Outro destaque é o programa do dia 29, que oferece uma dobradinha de concertos. Às 17h, os pianistas Sergio Escalera e Erika Ribeiro trazem um repertório singular para piano a quatro mãos – a ponto de a Sagração da Primavera (em arranjo para a formação, fechando o programa) arriscar passar batida. Acompanham Stravinsky obras de Carlos Aguirre, Rudi Flores e Manuel Rodriguez, entre outros. Já às 20h30, uma encomenda: a Suíte Migração, escrita por Elodie Bouny e Livia Mattos, faz parte de um programa que dá enfoque às questões migratórias.

A diretora artística Camila Barrientos é boliviana e trabalha como primeira clarinetista do Theatro Municipal de São Paulo. Como musicista latino-americana de alto nível, ela ressalta como os músicos do Ensemble Ecos – no qual ela, assim como Bruno Lourensetto, está incluída – estão confortáveis tanto com o repertório canônico quanto o contemporâneo, e, neste caso, o latino-americano. “A beleza é que a música não deixa de ser universal. Ela se integra de uma forma natural. Eu amo Mozart e é por isso que ele estará na programação. Mas também amo tocar Paquito D’Rivera. A música possibilita integrar mundos diversos mantendo as características de cada um”, defende.
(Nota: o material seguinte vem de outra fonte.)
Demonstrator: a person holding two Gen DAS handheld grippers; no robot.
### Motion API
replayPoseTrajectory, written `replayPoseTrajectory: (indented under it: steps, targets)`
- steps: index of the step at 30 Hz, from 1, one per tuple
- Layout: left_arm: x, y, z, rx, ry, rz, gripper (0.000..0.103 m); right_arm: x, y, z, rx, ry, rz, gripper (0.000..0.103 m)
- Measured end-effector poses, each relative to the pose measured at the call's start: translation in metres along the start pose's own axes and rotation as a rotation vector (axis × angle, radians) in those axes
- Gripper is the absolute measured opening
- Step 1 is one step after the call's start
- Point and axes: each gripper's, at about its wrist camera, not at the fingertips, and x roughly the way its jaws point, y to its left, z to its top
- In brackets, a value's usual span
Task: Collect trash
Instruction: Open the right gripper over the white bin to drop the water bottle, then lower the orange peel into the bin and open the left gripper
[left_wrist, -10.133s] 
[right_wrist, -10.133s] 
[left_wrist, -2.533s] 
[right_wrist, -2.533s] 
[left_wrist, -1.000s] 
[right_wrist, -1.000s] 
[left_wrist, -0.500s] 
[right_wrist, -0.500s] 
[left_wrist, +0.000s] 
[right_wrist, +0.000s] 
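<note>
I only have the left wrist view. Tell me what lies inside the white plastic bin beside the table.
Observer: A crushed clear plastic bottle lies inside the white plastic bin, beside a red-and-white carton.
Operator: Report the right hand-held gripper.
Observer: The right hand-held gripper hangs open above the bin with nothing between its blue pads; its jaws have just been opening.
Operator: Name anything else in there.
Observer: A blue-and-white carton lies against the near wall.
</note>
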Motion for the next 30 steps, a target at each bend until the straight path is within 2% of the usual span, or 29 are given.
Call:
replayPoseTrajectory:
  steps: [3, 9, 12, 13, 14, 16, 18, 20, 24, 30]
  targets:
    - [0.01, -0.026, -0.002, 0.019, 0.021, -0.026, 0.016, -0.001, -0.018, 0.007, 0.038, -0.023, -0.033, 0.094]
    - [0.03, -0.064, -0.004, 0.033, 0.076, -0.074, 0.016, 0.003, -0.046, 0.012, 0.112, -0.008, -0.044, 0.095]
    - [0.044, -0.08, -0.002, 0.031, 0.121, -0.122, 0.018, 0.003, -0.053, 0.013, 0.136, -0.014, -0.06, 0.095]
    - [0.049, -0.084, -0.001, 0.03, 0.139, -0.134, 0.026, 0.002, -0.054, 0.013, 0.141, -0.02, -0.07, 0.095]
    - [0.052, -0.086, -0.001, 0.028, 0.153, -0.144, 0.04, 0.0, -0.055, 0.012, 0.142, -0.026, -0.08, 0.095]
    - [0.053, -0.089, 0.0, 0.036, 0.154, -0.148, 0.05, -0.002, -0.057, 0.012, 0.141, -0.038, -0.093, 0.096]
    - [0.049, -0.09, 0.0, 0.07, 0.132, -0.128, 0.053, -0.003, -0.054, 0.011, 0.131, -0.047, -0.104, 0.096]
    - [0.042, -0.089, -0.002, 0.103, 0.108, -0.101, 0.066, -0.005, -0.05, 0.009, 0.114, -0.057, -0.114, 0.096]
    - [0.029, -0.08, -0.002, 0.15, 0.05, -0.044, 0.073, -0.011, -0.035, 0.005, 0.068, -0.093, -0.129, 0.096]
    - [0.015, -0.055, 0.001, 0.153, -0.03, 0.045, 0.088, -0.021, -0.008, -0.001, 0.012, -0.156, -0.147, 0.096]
Parte dessa experiência o público poderá presenciar durante as Saideiras, que ocorrerão após cada concerto “oficial” na Estação Motiva. Há uma programação definida (o concerto de hoje, por exemplo, contará com uma saideira dedicada à música cubana), mas Barrientos não espera uma sucessão tradicional de peças. “Há saideiras que ainda não escolhemos. Queremos experimentar, ver o que acontece, improvisar. Esse perfil é muito próprio do músico latino-americano. O mundo erudito poderia aprender com essa espontaneidade que, no final, tem um resultado artístico rico”, defende. Um piquenique no vão livre da Pinacoteca do Estado de São Paulo e uma apresentação no Minhocão, no centro da cidade, completam as inovações da programação. 
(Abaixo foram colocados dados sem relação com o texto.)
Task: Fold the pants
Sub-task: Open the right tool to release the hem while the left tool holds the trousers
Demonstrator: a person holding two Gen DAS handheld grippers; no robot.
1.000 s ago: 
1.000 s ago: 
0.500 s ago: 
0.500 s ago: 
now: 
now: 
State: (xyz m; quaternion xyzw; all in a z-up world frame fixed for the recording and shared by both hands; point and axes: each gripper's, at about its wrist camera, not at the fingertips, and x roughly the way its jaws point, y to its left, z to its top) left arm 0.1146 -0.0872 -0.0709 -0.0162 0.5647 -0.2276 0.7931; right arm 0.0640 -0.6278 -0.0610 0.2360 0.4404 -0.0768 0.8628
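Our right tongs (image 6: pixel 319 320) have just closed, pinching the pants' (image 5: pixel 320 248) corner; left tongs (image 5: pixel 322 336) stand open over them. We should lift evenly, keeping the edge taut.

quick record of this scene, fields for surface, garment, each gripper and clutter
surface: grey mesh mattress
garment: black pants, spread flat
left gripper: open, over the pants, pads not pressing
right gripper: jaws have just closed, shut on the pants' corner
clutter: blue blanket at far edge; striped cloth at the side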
O Ensemble Ecos é codinome para o La Sociedad Boliviana de Música de Cámara, cujos 10 anos de atuação são marcados pela promoção de festivais na Bolívia. O último, ocorrido em 2023, promoveu a encomenda da quinta ópera da história do país. Matilde, en las ojeras de la noche estreou no Teatro Gran Mariscal, em Sucre, com libreto escrito em ampla colaboração em homenagem à poetisa e compositora boliviana Matilde Casazola, com música de Cergio Prudencio. Outras iniciativas integram as atividades do grupo, como um programa para jovens talentos.
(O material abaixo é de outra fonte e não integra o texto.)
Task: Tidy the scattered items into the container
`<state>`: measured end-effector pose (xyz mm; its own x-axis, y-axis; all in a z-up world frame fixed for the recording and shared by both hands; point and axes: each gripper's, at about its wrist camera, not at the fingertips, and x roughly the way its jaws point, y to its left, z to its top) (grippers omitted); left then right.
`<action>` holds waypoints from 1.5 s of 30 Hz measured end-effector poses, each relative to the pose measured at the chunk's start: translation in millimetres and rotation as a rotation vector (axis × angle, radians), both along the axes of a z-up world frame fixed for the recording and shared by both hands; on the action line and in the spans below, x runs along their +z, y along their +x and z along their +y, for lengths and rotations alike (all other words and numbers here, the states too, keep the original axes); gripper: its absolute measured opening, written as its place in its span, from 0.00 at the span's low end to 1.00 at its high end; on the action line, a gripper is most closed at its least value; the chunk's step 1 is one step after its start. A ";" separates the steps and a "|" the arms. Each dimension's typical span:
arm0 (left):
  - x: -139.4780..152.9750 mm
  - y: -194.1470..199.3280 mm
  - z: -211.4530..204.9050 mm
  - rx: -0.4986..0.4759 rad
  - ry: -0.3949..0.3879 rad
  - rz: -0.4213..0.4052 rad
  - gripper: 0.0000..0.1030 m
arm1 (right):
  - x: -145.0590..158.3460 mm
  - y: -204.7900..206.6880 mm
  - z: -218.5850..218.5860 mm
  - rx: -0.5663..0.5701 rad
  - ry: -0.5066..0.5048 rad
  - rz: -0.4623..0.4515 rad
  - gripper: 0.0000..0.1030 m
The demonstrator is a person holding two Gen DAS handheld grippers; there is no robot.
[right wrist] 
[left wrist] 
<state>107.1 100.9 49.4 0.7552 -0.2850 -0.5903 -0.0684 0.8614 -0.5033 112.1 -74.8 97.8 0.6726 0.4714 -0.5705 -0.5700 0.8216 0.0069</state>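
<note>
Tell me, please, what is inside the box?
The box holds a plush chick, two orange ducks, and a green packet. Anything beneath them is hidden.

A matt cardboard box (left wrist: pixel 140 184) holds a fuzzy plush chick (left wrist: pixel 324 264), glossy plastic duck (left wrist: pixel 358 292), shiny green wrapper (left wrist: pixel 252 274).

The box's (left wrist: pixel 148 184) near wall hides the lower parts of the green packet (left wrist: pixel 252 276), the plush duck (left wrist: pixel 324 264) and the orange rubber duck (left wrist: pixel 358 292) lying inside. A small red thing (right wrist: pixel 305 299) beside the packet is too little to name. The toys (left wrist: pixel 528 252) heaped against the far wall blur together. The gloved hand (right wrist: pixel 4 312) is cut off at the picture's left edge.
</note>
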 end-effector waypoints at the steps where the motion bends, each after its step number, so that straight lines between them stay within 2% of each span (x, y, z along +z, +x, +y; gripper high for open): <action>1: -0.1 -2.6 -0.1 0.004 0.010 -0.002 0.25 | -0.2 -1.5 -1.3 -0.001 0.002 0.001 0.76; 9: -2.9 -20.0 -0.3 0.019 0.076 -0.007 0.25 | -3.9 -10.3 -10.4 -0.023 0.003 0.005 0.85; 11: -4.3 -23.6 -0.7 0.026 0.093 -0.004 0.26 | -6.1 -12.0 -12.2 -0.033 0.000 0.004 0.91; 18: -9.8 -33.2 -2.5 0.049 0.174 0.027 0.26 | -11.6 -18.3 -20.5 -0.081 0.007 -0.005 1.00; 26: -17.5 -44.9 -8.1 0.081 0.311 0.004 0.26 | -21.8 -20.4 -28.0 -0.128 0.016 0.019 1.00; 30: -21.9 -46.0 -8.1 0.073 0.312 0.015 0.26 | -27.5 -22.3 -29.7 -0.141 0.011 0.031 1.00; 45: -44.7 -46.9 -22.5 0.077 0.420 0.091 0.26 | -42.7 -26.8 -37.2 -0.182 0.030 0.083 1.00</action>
A Alemanha pode ser o país mais bonito do mundo, como defende Friedrich Merz, mas é sobre o tapete verde que forra a úmida e quente floresta amazônica que se debruça a COP30 – politicamente, simbolicamente e, durante novembro, fisicamente também. Discute-se o passe para os próximos séculos – e estamos nós segurando o tíquete. Diante disso, o Festival Ecos Latinoamericanos propõe uma excelente trilha para que não nos deixemos abalar durante os próximos passos.